Tough shaving. Like the army.”
“I thought the
army might give you some direction, do you some good.” He yawned. He looked
beat. “Well, you get some sleep. I’ll take the sofa. We’ll hash things out in
the morning.”
I collapsed in my
uniform. I needed a year of sleep. Somehow, having Dad here allowed me to sleep
and sleep and sleep, and when I walked into the kitchen around noon there was
light, everything working, and the place had been cleaned, immaculate.
“Take a shower,
dummy, it’ll be a real luxury after the way you’ve been living.” He stood,
walked over. “What happened to your puss? You been fighting? Your eyes are
piss-holes in the snow.”
“You don’t wanna
know.”
My voice was
dismal, and the statement bludgeoned Dad like a body blow and he sat down and
hung his head and placed his hand over his eyes and looked away and tried not
to cry as I stood and went to the shower and soaked up the soothing hot water
and dressed in clean clothes and came out. Dad sat at the kitchen table holding
the manuscript I’d sent to a publishing house in New York months back.
“I’m sorry,” he
said. “They rejected it. Hell of a birthday, huh?”
I realized yesterday
had been my birthday. “Ah, don’t worry about it, Dad. I expected it. I’m not
ready. I just wanted to test the waters. It was a shot in the dark.”
“You put a lot of
effort into this, son, and I read it, and I think it’s good.”
“It stinks. It’s
amateurish gibberish.” I walked over, snatched it from him, proceeded to tear
it apart, and dropped it in the trash can. I sat back down. Dad stared at me,
and his face was something I could not look at. I had made this man suffer,
this man who was a man loved by all, who made decisions and built a business
out of nothing to support his family and loved his family and was always there
for his family and who had become involved with people in business and helped
them out when things went bad and was admired and in some cases worshipped by
them and whose team mates in the baseball world regarded him as the first guy
they’d want to be with in a foxhole, this Jew, this Mensch, my father, crying,
and why had I done this to him, why was I putting him through this?
“Dell,” he said, looking up at me. “I think I probably screwed up pretty bad raising you…”

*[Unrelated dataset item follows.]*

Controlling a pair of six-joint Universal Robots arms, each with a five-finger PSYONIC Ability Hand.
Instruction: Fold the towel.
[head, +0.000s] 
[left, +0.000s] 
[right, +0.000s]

“Dell,” he said, looking up at me. “I think I probably screwed up pretty bad raising you…”
“No! You did the
best you could, the only way you knew how. You always put me first, were always
THERE for me. You were mostly right about a lot of things. I realized that in
the army. It’s me, Dad, I’m a different kettle of fish than you, or Mom, I just
am, and it’s got nothing to do with you, and I’m not trying to get back at you,
hell, not at all, no, I’m just trying to grind my way through things, and it’s
gonna be the hard way, it’s not gonna be an easy path I’ve chosen, and it has
to be if I’m gonna be worth a shit as a writer. Look, I don’t want you or
mother worrying. I’m gonna be okay, Dad. Trust me.”
The way dad
looked at me, I knew I must go to him, and I did, and we hugged, and he hugged
me hard and told me he loved me more than anything on earth and respected me
for the path I’d taken an wouldn’t trade me for any son in the world, and I said
I knew that, had always known that, and we disengaged and stood awkwardly and
then we sat down, and when things calmed down and we sat drinking coffee, he
said, “We better go your car running.”
He was aghast
when we reached the Harrah’s parking lot and he observed the dents and ball
bat, his model, in the back seat. He got the VW towed to a garage where a
mechanic installed a new battery and generator while across the street at a
diner he bought us bunkhouse breakfasts which as always tasted extraordinarily
good.
We drove back to
the apartment. He handed me a twenty. “This is to eat on. Don’t gamble it.”
“I won’t. Gonna
ask for extra shifts. No boozing.”
“I don’t want to
see any more bruises on your face either, Dell.”
“You won’t.”
We shook hands.
He hugged Duke, the dog, got into the rental, beeped, and took off. I went to
work and asked my supervisor for extra shifts and worked 30 straight shifts,
some overtime on weekends, walked straight through the casino after work every shift,
went home, cooked a steak for Duke and myself, took him on a walk, went to bed.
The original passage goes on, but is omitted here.